The Story
Why it exists.
The beginning
The name Cocaigne comes from an old French word for a land of plenty, abundance, pleasure, the good life. Oakcha took that idea and ran it straight into leather. The brand built its catalog around reinterpreting beloved designer scents without the price tag, and Cocaigne follows that playbook. Inspired by Tom Ford's Tuscan Leather, it translates the original's leather-saffron-raspberry triad into something that feels both familiar and freshly positioned. No perfumer credited in the materials, but the brief is clear: take something iconic and make it yours. That's Oakcha's whole thing, the culture of niche, minus the pedigree tax.

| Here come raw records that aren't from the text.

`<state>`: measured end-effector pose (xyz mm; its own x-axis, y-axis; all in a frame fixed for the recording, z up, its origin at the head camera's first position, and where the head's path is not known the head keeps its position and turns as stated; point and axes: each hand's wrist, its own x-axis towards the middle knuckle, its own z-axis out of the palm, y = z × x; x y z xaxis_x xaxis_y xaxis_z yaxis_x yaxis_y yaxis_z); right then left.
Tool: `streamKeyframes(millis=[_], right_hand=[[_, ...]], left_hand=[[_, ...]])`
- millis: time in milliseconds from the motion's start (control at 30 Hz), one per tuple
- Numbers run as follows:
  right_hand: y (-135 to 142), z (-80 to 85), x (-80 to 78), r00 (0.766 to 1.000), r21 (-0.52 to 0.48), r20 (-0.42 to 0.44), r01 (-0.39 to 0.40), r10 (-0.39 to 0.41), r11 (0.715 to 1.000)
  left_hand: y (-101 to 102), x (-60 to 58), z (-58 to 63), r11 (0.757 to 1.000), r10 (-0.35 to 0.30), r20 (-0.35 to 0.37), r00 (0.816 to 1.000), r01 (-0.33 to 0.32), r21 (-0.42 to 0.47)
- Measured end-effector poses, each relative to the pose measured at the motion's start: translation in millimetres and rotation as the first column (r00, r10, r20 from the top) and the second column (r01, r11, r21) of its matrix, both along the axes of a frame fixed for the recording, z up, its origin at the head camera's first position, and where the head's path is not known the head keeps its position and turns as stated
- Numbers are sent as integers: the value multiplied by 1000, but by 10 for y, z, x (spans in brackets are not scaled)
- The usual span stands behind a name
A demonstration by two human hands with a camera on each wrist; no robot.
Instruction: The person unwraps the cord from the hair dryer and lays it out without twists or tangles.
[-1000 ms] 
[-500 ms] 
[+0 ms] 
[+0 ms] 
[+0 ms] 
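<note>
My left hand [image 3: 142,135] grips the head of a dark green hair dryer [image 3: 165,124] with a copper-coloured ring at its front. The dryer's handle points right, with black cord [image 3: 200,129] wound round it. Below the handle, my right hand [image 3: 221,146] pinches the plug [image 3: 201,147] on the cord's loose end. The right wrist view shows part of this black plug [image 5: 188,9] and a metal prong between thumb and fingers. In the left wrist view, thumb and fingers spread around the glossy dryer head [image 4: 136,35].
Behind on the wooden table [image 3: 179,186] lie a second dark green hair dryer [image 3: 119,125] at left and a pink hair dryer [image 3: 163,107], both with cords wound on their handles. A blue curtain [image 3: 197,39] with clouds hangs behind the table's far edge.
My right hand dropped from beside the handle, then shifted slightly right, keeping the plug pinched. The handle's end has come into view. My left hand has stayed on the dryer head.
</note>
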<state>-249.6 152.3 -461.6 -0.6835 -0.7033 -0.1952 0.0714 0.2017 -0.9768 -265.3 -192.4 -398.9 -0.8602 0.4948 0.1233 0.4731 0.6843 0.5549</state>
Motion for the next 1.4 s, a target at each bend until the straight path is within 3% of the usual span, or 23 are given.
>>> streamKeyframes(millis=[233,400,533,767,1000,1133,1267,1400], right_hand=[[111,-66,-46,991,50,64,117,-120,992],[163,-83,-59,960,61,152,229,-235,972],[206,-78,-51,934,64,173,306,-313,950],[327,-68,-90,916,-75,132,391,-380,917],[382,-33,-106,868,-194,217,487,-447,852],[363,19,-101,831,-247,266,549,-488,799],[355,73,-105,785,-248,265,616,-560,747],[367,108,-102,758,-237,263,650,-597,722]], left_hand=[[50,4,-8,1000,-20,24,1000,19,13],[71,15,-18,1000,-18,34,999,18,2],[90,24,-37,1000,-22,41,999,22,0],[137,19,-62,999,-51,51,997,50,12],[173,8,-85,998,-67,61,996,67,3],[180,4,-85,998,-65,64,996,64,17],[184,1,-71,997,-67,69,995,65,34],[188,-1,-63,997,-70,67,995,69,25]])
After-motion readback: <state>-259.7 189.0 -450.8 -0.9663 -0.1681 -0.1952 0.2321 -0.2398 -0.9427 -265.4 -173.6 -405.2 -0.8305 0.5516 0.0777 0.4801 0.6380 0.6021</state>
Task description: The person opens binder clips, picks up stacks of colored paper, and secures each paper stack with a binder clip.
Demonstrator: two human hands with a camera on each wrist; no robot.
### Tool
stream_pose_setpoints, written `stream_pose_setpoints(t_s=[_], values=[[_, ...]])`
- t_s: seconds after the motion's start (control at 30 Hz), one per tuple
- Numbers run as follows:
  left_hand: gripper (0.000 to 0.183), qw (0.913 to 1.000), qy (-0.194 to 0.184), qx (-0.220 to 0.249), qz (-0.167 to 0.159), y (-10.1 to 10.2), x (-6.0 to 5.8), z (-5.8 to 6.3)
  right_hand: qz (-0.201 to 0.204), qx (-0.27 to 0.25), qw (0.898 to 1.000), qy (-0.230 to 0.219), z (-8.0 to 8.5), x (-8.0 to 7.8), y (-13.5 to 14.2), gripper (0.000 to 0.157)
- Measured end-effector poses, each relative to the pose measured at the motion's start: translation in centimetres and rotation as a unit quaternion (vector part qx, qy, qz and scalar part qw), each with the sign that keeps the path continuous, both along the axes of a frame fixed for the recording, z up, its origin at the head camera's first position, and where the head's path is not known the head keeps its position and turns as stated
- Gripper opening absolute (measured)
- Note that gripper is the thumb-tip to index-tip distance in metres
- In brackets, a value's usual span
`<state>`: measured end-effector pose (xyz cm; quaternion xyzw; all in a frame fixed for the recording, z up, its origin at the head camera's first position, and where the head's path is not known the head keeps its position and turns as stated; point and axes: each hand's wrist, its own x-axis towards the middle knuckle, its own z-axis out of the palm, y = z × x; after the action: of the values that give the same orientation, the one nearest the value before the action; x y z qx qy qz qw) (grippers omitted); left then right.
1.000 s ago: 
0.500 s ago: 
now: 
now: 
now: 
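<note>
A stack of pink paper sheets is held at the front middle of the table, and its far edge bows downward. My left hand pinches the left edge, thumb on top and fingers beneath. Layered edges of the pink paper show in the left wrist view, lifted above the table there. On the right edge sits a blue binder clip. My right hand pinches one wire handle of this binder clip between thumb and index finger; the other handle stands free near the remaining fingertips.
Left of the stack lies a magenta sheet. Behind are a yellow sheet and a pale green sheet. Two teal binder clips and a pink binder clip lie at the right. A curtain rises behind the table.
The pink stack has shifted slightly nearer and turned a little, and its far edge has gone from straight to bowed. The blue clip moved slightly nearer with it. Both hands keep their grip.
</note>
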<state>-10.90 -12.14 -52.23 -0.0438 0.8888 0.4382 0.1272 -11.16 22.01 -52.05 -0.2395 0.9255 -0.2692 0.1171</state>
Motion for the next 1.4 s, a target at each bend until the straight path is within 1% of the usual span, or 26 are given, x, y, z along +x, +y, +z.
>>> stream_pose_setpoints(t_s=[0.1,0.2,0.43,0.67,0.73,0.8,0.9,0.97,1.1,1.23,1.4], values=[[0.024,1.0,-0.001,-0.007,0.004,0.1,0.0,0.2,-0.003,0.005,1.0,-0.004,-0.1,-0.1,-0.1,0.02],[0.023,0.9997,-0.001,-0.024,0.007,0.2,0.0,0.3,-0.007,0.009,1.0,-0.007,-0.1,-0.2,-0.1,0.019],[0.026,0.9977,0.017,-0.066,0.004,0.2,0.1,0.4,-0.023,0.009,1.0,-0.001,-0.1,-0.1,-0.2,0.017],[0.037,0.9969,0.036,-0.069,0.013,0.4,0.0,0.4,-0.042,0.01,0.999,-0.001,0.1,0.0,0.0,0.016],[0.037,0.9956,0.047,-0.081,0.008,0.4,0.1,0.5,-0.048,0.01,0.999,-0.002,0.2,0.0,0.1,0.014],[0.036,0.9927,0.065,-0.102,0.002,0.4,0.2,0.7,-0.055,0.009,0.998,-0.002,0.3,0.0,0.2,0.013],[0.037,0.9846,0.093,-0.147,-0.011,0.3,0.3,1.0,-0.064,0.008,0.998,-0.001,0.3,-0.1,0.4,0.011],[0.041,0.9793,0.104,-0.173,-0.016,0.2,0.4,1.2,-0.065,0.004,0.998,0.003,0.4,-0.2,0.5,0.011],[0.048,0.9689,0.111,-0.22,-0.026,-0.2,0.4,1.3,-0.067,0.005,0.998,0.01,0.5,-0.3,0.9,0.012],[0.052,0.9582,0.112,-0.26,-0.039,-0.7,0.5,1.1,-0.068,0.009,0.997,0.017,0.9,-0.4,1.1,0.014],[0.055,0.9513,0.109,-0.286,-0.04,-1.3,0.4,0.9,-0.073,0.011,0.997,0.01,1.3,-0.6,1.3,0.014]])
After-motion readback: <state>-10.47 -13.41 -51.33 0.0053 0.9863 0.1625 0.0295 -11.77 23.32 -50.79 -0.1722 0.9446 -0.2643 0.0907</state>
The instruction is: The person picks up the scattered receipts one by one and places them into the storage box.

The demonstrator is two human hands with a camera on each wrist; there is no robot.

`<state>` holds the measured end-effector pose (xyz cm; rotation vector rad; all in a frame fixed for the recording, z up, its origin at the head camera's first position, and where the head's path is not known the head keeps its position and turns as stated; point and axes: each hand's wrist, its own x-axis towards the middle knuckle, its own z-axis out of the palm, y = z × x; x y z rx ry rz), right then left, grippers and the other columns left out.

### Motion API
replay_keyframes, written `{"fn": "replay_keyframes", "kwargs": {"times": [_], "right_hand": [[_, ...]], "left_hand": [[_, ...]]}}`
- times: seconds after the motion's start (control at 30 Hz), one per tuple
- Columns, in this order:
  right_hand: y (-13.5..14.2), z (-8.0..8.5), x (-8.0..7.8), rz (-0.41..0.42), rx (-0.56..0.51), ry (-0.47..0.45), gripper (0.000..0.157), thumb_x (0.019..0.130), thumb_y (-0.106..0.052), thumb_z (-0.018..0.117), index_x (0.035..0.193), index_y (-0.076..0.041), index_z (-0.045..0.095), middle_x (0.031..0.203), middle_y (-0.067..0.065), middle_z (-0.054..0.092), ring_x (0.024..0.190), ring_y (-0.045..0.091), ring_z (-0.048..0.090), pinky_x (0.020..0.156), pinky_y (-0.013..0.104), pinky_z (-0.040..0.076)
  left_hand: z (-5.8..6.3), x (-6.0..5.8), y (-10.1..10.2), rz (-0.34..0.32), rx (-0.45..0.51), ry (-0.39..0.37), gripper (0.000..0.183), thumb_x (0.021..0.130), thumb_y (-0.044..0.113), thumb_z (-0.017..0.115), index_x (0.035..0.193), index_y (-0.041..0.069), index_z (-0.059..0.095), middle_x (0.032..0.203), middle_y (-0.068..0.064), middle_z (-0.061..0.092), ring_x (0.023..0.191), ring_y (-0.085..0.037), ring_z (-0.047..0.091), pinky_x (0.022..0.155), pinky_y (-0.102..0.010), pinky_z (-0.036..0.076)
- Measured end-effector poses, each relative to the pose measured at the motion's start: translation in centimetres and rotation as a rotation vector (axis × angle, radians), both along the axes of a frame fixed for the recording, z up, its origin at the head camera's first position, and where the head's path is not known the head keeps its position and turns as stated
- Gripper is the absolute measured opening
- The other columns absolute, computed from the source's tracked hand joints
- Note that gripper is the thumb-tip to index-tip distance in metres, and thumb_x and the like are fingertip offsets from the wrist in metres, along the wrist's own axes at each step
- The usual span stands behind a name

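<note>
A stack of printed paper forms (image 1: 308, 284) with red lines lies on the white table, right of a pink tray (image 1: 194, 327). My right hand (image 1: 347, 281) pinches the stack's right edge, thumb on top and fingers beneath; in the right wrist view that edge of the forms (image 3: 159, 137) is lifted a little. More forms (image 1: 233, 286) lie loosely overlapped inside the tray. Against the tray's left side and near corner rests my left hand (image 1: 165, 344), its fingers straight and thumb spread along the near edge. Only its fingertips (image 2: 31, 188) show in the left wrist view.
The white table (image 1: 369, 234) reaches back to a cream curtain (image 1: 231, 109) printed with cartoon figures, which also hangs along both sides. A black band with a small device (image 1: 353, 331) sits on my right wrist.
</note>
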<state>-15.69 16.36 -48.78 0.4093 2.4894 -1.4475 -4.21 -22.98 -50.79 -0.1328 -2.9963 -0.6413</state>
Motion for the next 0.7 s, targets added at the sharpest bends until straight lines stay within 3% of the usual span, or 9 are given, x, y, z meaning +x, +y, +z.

What makes the structure interesting is the order of operations. Most fragrances inspired by Tuscan Leather lean immediately into the leather. Cocaigne delays it. The opening leads with raspberry and saffron, bright, almost sharp, before the leather arrives as the settling force. That inversion changes everything about the wearing experience. You're not walking into the leather. The leather walks toward you. The black suede in the base amplifies this effect, softening what could be aggressive into something that reads as worn rather than new.
The evolution
The first thirty minutes are all about that raspberry-saffron punch. Tart, golden, faintly metallic, the saffron doing what it does best. Thyme hovers underneath, keeping the sweetness from getting soft. Then around the thirty-minute mark, the leather starts to surface. Not overpowering. Introducing itself. The jasmine follows, adding a quiet floral lift that makes the frankincense feel less sacred and more accessible. By hour two, the leather and suede have taken full command. This is where it earns its comparison to the original. The amberwood provides the warmth underneath, a kind of amber glow that keeps the whole thing from going too dark. On fabric, expect eight hours minimum. On skin, closer to six before it settles into a close-to-the-skin whisper that lingers another two hours after that.
Cultural impact
Cocaigne sits in a specific corner of the fragrance world: the dupe space, but elevated. Oakcha doesn't hide its inspiration, the brand openly invites comparison to Tuscan Leather, encouraging buyers to judge for themselves. The fragrance has found an audience among those who appreciate Tom Ford's work but aren't interested in the investment. Community reception centers on one thing: how close it gets. The consensus leans heavily toward "close enough that the difference doesn't matter."